This evolving newsletter.
Ryan, Ryno, and Lesotho.
Peanut butter Alzheimer's test.
UTD altitude tips.
Ease your first race fears.

     In this issue

  1. Trail Talk. Covid events survey. Read issue 42 for free.
  2. Your adventures. Perdekop, Batrun, Witfontein...
  3. Races. Updated online calendar.
  4. Gear. The North Face, Salomon.
  5. News. Cecilia's headbutt. Trainimm study.
  6. Training. First race jitters eased. Altitude sickness reminder.
  7. Training. Easy Alzheimer's detection test.


Hey. I hope you enjoy this edition of TRAIL's ever-evolving newsletter. My aim is to make this a mini version of what the print and subsequent digital-only magazine provided to you in the past.

But now you will have always-free access to meaningful information and ideas related to this wonderful pursuit we call trail running, which is much more than putting one foot in front of the other through beautiful natural environments.

What do you think of this evolution? Let me know you're alive by sending me your feedback.

COVID survey.
Last issue I sent a link to a COVID survey. Thank you if you participated. Below are a few of the results. It was a small sampling, no doubt answered by people with strong feelings about the virus and restrictions, so keep that in mind when viewing them. However, I think it's safe to say that overall, the trail community just wants to move on from the 2020/2021 experience as swiftly as possible.

Alzheimer's and the Peanut Butter Test.
About four years ago, my 88-year-old mom began asking questions she should know the answers to.

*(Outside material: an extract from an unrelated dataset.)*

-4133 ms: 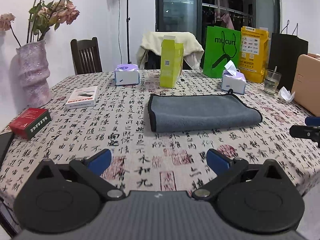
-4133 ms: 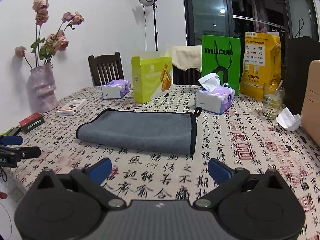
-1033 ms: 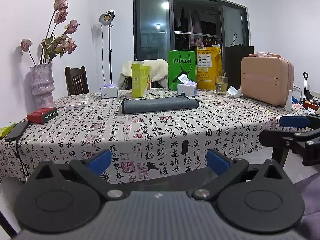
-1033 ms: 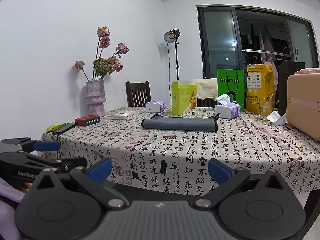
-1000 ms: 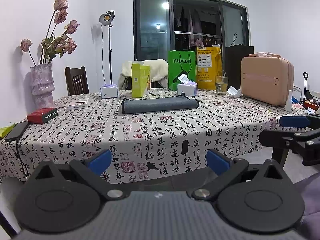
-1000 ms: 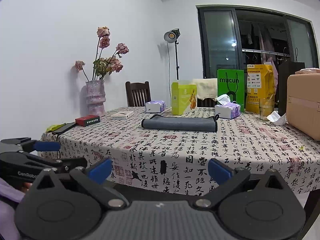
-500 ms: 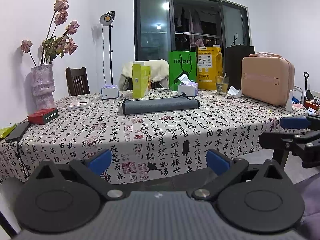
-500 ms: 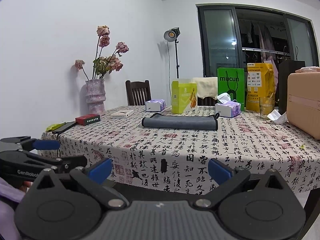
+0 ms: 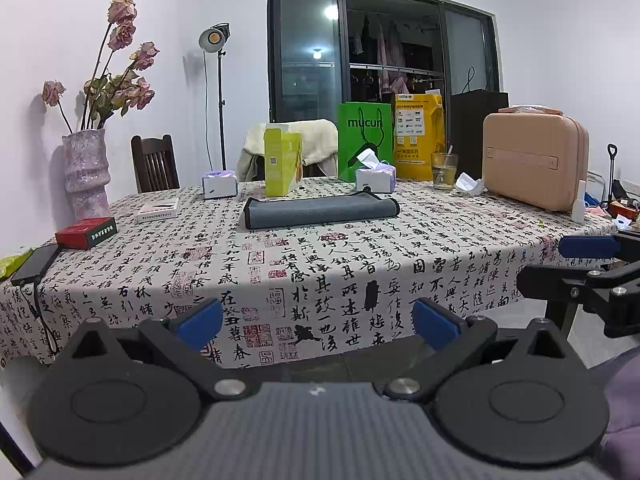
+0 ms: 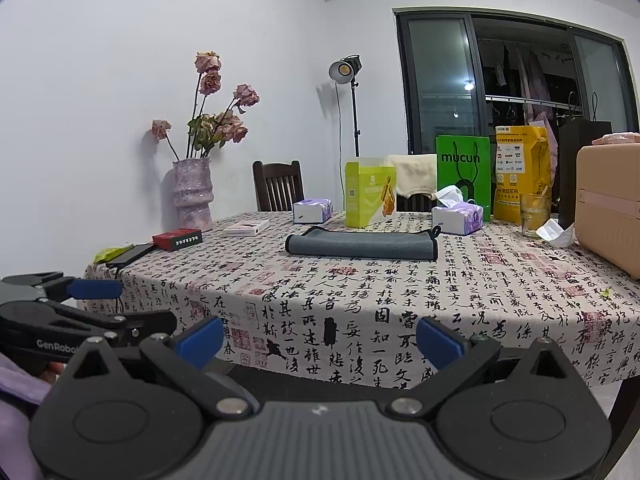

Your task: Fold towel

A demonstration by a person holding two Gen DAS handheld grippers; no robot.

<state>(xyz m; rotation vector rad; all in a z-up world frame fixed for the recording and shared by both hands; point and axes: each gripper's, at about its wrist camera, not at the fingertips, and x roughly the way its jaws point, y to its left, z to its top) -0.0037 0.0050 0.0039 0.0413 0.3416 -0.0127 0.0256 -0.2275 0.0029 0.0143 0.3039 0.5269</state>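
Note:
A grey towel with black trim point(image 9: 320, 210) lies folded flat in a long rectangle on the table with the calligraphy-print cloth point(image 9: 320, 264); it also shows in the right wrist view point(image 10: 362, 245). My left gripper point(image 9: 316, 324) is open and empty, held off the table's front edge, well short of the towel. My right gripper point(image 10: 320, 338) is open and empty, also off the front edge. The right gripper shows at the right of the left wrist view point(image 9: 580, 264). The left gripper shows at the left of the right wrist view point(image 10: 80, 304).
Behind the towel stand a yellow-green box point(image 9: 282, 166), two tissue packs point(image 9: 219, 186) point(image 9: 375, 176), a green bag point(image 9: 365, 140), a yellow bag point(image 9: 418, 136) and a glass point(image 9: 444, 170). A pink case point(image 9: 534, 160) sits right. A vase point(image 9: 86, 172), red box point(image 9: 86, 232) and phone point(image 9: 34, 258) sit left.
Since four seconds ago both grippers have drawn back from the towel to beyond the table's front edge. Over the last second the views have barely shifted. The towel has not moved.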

Then, later, she started repeating questions she'd asked a few minutes before. More recently, she has asked what day it is, and who I am.

This is the tragedy of dementia, the result of a diseased brain that no longer functions as it should, and which goes beyond the usual age-related forgetfulness. Alzheimer's is the most common of the different kinds of dementia, and my mother has it. Fortunately, she has had a good innings to this point.

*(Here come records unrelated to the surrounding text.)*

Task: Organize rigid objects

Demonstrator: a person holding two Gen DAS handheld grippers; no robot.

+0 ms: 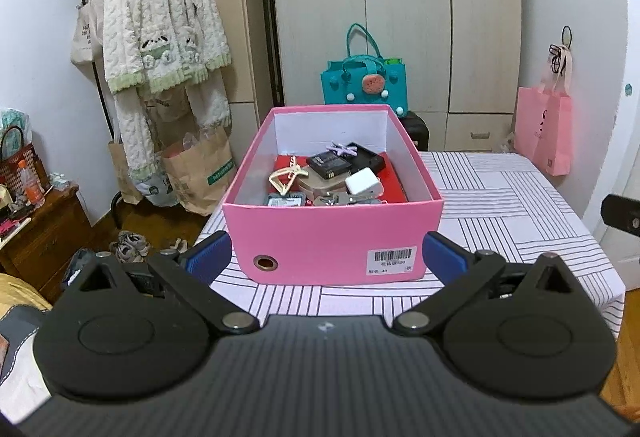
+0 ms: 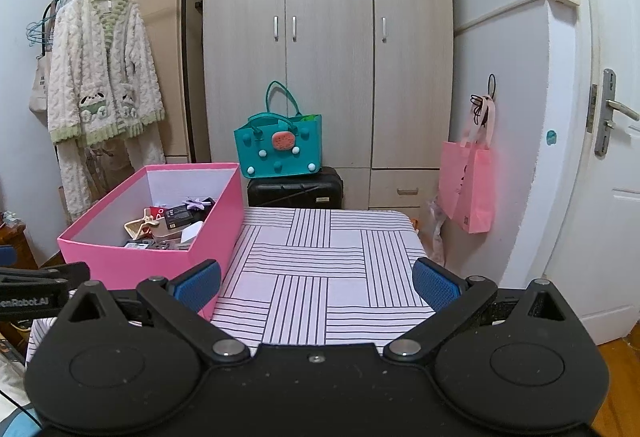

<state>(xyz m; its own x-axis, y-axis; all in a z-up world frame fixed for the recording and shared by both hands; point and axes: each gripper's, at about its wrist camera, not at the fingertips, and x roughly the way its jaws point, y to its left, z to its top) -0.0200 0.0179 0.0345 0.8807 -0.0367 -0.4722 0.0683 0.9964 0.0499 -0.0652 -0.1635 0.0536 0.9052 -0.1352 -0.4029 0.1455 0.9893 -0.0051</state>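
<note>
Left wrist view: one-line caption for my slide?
Open left gripper faces a pink box of small items on the striped tablecloth.

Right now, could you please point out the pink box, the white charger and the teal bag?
pink box [image 1: 320,237], left wrist view, its near outer wall.
white charger [image 1: 362,183], left wrist view, its top face.
teal bag [image 2: 280,153], right wrist view, its front panel.

Pink cardboard box [image 1: 332,237] with white interior, white tablecloth [image 2: 320,269] patterned in black stripe blocks, teal felt handbag [image 2: 278,143] with pale pompoms, pink tote bag [image 2: 466,185], blue-padded black grippers [image 2: 316,283]
</note>
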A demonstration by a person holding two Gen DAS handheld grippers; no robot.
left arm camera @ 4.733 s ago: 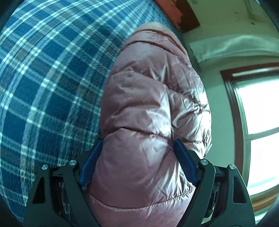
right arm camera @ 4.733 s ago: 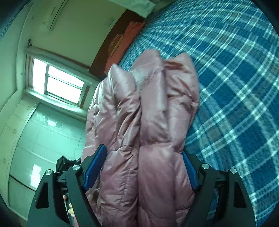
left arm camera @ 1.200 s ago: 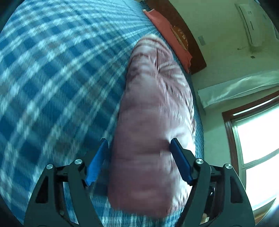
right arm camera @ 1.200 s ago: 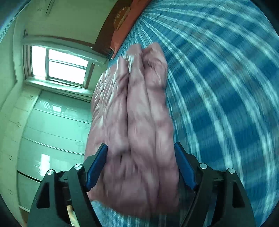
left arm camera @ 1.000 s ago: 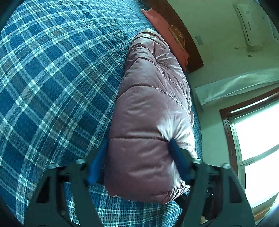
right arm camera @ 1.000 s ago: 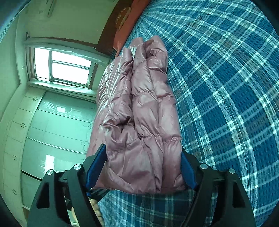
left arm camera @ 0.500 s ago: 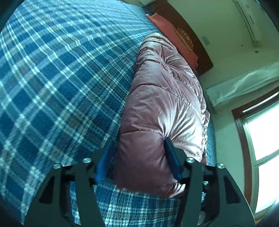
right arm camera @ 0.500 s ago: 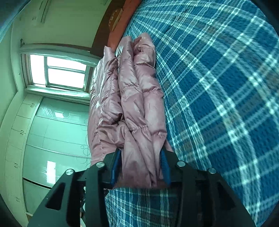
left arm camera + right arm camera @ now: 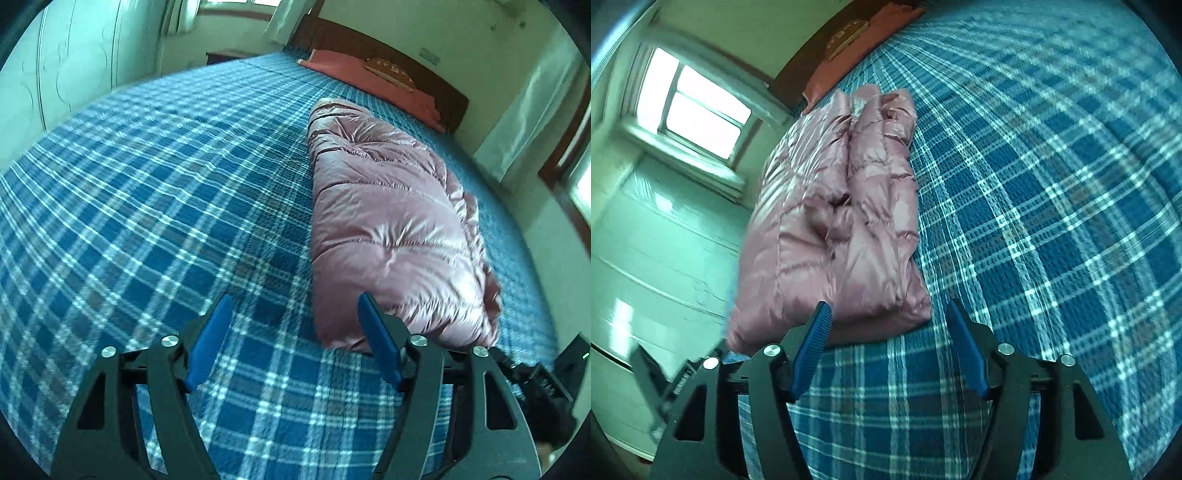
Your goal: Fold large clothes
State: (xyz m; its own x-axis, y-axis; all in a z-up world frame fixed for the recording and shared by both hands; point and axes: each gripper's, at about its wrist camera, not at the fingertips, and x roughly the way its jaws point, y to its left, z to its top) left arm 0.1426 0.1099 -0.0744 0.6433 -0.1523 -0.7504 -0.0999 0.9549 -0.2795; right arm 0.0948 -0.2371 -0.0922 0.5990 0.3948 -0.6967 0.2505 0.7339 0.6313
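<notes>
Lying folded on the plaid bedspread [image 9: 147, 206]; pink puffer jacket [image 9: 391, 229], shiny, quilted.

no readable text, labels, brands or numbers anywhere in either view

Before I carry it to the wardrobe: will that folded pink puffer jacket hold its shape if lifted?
Probably not: the pink puffer jacket looks soft and puffy, so its loose layers may spring open. The shiny shell likely slides in a gripper.

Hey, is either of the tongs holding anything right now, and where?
Nothing is held. Left tongs and right tongs are open, clear of the folded pink puffer jacket.
</notes>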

Some people do get it younger though. The World Health Organization reports indicates that more than 55 million people already live with dementia, with nearly 10 million being added every year. "This number is expected to rise to 78 million in 2030 and 139 million in 2050," says the WHO.

Read the Health section for a simple test that researchers believe can detect Alzheimer's early, so appropriate lifestyle and medical interventions can be done to slow the disease before it progresses. Of course, this doesn't replace a professional diagnosis, but is a first step in the process of addressing any concerns.

Oh, Coro-NA!
A sense of humour. We need it on trails and we need it in life to make the journey more fun.

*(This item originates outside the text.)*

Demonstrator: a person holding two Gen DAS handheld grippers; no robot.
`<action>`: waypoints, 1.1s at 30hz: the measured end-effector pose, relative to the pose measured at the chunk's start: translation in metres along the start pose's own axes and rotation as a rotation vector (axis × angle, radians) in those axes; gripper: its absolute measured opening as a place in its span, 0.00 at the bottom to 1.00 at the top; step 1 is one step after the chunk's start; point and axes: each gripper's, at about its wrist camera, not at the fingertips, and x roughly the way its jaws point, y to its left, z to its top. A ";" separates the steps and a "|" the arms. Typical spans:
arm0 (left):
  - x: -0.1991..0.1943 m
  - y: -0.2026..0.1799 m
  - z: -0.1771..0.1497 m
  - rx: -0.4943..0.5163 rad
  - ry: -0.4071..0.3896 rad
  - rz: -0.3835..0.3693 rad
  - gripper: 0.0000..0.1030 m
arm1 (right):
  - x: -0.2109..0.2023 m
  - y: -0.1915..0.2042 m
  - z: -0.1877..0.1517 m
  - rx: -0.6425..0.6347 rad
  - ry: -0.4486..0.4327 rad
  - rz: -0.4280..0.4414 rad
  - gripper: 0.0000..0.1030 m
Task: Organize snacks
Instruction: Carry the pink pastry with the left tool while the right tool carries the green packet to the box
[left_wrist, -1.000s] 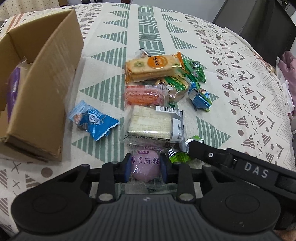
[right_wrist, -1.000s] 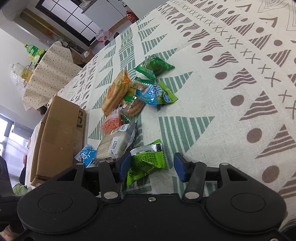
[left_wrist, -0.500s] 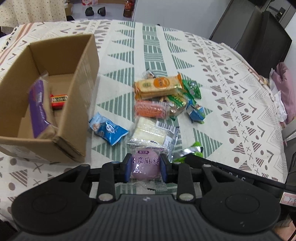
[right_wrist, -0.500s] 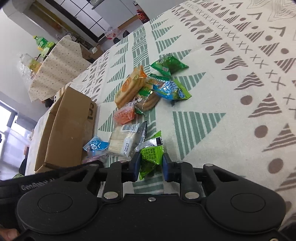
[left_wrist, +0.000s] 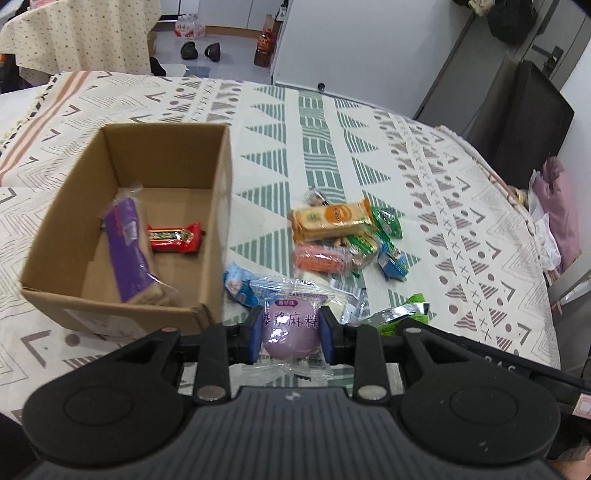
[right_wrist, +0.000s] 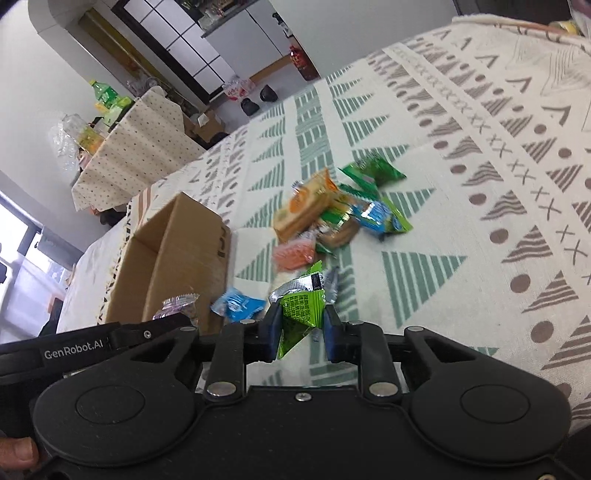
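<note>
My left gripper is shut on a purple mochi packet, held above the table just right of the cardboard box. Inside the box lie a purple wafer pack and a red candy bar. In the right wrist view my right gripper is shut on a green snack packet, lifted off the cloth. The same box stands to its left. A pile of snacks lies on the tablecloth right of the box, with an orange cracker pack on its far side.
A blue candy packet lies beside the box's near right corner. The other gripper's arm crosses the lower left of the right wrist view, with a thumb at the edge. A dark chair stands past the table's right side.
Both grippers have risen from the table. The right one shut on the green packet and lifted it; the left one carried the mochi packet up, bringing the box's inside into view.
</note>
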 end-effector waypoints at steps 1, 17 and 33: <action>-0.002 0.003 0.001 -0.003 -0.004 0.001 0.29 | -0.001 0.003 0.001 -0.004 -0.005 -0.002 0.22; -0.038 0.045 0.014 -0.052 -0.081 0.023 0.29 | -0.012 0.056 0.007 -0.060 -0.065 0.008 0.22; -0.052 0.097 0.023 -0.125 -0.114 0.047 0.29 | 0.004 0.103 0.007 -0.116 -0.073 0.036 0.22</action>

So what did Windhoek MD Keletso Nyathi do when the world turned upside down in 2020?

He registered CORO NA, of course. It seemed the natural thing to do.

He also drove 2,000km to Addo Elephant National Park (which turned into a 4,820km roundtrip with side explores) to complete his second Addo Elephant Trail Run 100 miler with hours to spare before the run started. He finished Africa's Wildest Ultra in 36:26:12.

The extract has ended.